A single stretch of the material below is to be transcribed exactly, starting at the line with "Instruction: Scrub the" and ending after the line with "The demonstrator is".

_Source records_

● ● ● ● ● ● ●

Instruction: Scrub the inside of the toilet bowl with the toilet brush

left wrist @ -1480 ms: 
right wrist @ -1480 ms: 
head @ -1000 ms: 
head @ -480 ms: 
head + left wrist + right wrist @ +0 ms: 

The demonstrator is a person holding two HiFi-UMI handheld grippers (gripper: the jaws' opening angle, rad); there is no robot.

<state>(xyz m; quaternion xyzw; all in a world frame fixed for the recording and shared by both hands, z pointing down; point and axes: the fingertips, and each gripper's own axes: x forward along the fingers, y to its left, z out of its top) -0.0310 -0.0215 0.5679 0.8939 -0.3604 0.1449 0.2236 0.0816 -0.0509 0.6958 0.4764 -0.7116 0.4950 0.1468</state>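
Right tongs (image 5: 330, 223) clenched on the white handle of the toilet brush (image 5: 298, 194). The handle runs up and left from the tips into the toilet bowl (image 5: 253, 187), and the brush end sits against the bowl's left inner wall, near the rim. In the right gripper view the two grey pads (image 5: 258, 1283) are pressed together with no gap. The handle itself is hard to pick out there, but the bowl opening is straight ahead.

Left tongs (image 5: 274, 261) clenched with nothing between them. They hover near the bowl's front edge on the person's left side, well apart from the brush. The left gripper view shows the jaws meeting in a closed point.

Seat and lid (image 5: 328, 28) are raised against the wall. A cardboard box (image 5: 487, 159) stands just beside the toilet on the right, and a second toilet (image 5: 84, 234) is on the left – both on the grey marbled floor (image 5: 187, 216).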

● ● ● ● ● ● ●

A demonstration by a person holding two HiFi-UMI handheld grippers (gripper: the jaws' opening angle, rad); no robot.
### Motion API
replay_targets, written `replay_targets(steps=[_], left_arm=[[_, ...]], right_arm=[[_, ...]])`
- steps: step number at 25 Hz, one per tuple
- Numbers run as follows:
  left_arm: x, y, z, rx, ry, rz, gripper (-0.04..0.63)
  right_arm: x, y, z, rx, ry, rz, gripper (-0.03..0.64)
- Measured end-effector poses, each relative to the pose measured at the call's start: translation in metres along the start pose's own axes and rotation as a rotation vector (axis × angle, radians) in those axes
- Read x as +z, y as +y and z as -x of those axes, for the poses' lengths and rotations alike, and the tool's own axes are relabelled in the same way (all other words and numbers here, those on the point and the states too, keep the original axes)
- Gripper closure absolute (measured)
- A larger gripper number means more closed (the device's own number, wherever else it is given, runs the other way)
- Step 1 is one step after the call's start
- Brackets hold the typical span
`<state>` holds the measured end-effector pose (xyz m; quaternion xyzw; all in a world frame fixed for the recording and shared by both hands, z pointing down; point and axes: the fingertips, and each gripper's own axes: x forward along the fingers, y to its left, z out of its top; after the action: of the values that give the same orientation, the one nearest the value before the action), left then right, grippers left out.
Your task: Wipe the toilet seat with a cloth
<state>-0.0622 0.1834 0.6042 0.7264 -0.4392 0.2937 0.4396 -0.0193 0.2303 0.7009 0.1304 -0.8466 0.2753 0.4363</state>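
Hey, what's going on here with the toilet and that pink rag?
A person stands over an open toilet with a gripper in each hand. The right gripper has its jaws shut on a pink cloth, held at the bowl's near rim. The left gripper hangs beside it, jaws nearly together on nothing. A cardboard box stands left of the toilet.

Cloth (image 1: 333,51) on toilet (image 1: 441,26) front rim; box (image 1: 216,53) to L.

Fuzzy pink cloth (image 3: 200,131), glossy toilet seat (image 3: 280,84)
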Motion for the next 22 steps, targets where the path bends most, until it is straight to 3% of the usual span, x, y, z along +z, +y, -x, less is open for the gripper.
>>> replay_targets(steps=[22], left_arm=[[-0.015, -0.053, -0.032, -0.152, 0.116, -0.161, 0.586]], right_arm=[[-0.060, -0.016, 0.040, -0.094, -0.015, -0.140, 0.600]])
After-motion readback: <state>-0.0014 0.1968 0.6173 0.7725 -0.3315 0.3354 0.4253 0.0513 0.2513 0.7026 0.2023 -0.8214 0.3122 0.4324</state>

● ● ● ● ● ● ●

_Output of the exercise_
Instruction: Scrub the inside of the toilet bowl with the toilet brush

left wrist @ -1480 ms: 
right wrist @ -1480 ms: 
head @ -1000 ms: 
head @ -480 ms: 
head + left wrist + right wrist @ +0 ms: 

The demonstrator is a person holding two HiFi-UMI handheld grippers (gripper: the jaws' opening angle, rad); there is no robot.

This exercise has been answered in full.